▸ **PROMPT**:
Tally the lines of the entries in which the string "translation" occurs, and say only how many.

▸ **DATA UNDER STUDY**:
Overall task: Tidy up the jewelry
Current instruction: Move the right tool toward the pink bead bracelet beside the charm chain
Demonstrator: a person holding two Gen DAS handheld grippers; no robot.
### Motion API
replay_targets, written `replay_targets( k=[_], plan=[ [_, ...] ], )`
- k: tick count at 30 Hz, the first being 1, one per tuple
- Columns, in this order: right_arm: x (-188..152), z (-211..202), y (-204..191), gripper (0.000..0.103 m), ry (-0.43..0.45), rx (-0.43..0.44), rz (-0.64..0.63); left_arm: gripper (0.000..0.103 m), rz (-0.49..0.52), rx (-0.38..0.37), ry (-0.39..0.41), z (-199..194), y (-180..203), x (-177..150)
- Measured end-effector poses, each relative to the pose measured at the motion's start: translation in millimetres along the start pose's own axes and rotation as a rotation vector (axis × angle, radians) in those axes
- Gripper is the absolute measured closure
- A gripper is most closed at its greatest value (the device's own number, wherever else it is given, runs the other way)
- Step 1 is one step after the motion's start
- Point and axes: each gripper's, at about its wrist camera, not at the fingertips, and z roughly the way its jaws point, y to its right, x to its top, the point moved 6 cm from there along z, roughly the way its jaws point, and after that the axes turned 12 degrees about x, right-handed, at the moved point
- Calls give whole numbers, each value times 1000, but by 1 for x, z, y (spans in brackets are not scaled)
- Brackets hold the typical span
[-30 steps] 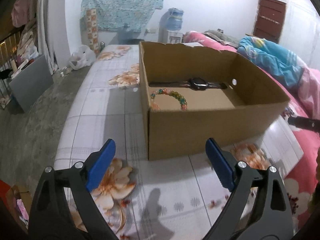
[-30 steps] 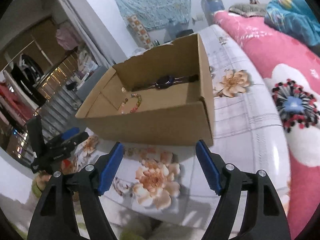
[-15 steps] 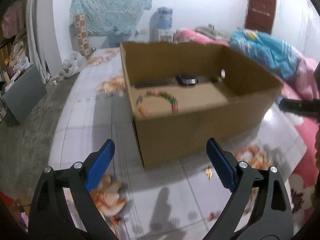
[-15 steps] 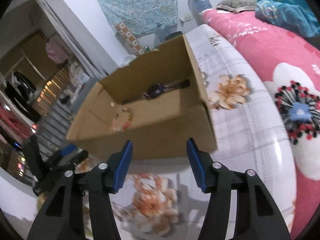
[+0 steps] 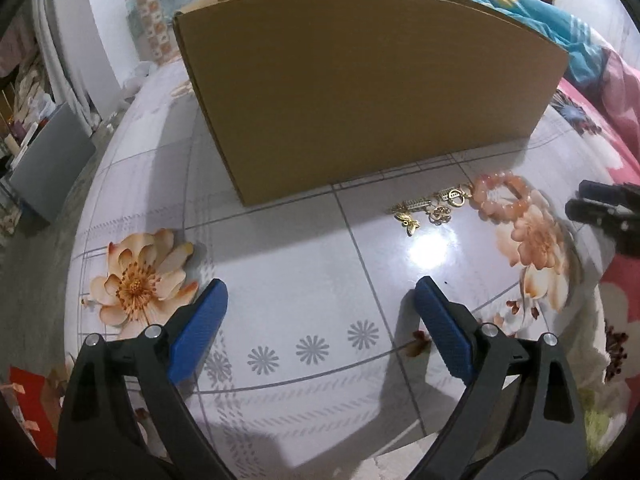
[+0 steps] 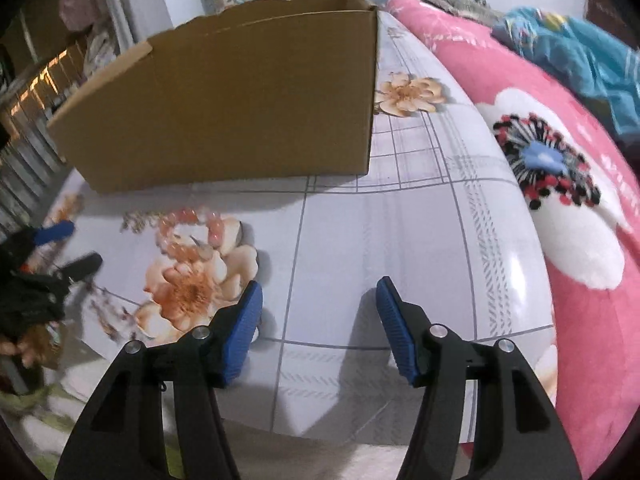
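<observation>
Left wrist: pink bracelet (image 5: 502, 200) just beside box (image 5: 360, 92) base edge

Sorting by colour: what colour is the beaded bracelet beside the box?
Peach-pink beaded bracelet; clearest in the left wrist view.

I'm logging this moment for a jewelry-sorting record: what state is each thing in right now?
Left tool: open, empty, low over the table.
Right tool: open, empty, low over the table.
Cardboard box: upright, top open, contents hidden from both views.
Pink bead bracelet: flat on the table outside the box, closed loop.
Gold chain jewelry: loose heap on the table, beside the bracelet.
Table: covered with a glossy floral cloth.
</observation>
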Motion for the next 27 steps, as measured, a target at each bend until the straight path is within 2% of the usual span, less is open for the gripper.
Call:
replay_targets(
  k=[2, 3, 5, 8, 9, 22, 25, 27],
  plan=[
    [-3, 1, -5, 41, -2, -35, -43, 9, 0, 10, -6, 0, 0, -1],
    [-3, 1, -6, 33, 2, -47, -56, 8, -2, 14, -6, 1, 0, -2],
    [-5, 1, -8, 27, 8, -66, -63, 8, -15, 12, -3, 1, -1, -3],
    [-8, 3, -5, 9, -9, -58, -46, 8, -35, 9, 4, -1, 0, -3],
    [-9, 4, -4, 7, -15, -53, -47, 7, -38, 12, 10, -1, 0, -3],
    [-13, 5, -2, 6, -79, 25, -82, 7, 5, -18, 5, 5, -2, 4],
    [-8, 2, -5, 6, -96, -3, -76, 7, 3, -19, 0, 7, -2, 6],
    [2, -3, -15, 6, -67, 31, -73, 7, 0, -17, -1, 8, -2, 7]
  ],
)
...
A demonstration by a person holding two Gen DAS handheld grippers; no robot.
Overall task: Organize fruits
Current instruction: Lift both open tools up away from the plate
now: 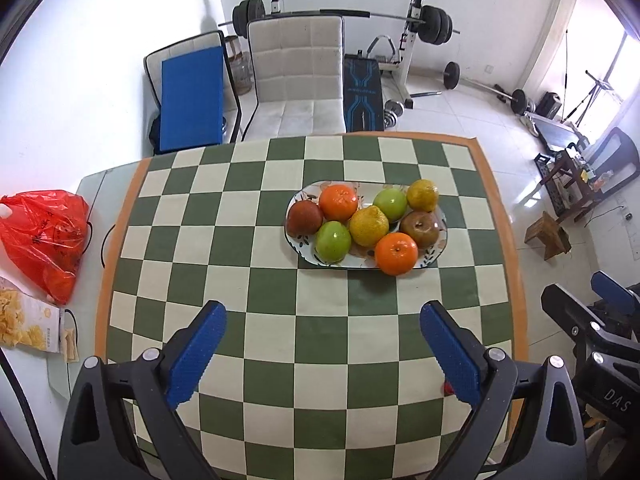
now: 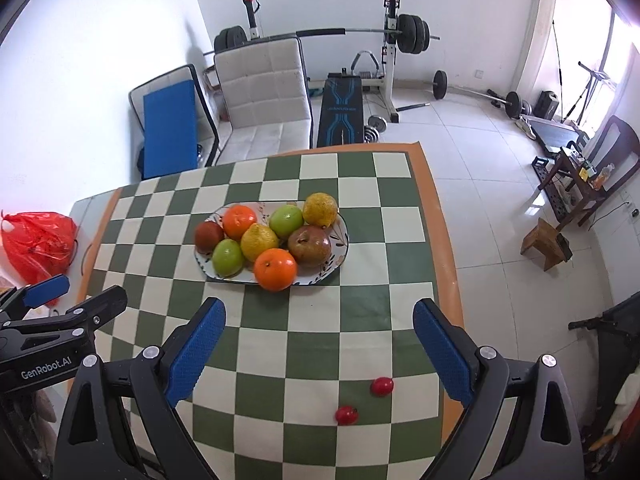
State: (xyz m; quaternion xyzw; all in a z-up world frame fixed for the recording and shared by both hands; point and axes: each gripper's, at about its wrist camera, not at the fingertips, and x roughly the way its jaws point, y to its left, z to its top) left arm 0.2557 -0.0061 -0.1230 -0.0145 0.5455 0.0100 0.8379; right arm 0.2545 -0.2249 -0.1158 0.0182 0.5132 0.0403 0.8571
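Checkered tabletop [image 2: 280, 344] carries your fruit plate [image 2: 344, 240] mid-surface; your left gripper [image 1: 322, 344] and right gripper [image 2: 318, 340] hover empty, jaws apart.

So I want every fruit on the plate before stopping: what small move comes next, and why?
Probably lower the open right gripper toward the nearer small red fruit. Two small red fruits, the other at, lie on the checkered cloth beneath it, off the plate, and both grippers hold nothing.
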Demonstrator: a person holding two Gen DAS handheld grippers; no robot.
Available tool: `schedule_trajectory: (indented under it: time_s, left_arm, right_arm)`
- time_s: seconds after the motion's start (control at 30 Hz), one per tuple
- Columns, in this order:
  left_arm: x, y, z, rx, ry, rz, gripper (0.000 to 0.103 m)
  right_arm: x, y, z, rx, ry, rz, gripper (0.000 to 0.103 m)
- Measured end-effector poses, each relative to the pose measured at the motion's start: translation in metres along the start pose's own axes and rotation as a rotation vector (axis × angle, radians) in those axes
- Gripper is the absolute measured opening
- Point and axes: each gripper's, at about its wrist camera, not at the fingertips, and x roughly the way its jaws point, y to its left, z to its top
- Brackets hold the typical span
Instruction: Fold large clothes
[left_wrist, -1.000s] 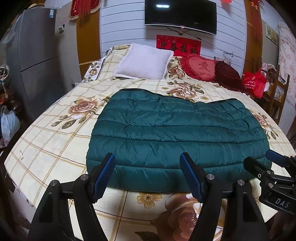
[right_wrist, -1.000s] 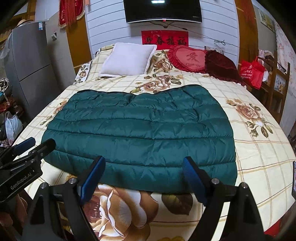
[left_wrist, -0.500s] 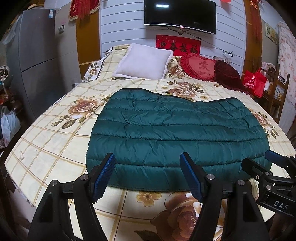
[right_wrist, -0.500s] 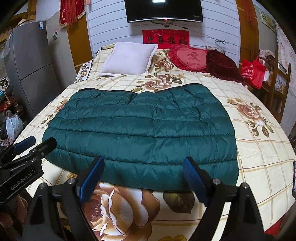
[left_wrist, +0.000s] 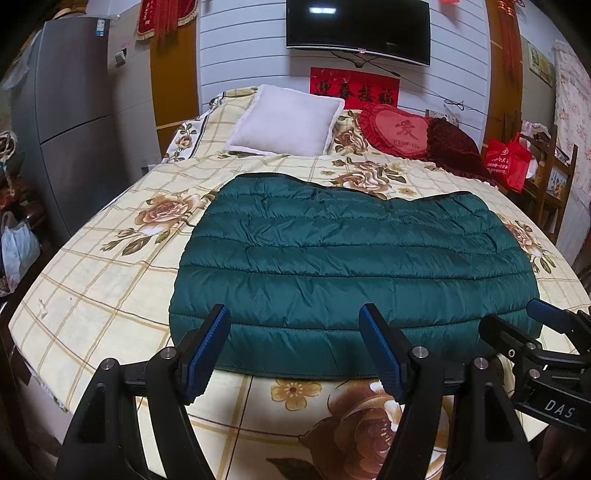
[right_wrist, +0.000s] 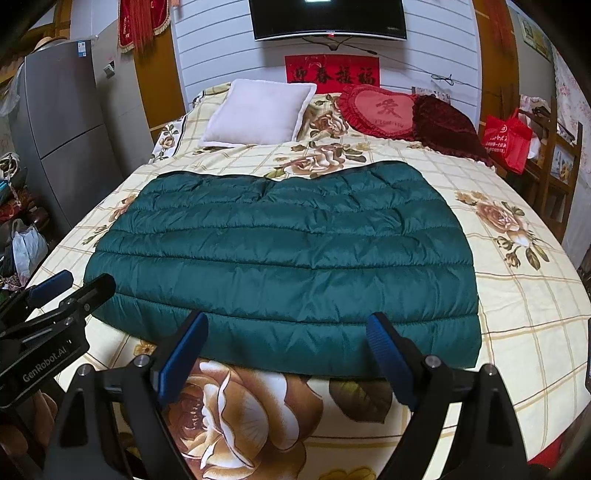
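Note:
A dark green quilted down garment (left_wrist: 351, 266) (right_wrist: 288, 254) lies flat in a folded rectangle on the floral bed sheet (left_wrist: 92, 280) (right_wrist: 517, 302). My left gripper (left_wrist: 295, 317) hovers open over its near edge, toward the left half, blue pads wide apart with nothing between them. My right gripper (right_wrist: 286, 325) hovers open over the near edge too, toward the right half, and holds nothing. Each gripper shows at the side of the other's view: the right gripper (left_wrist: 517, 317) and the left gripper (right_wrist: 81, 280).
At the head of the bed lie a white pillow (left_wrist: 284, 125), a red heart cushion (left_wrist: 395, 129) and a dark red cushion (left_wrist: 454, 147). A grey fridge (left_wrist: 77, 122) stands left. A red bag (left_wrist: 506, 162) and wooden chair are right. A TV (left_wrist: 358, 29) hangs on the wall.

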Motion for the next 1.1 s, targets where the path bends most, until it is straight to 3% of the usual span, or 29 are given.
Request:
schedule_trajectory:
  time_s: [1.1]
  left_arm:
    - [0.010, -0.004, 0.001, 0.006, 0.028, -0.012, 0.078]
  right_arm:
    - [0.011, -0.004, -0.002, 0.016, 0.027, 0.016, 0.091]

▸ **WRITTEN SOLUTION**:
2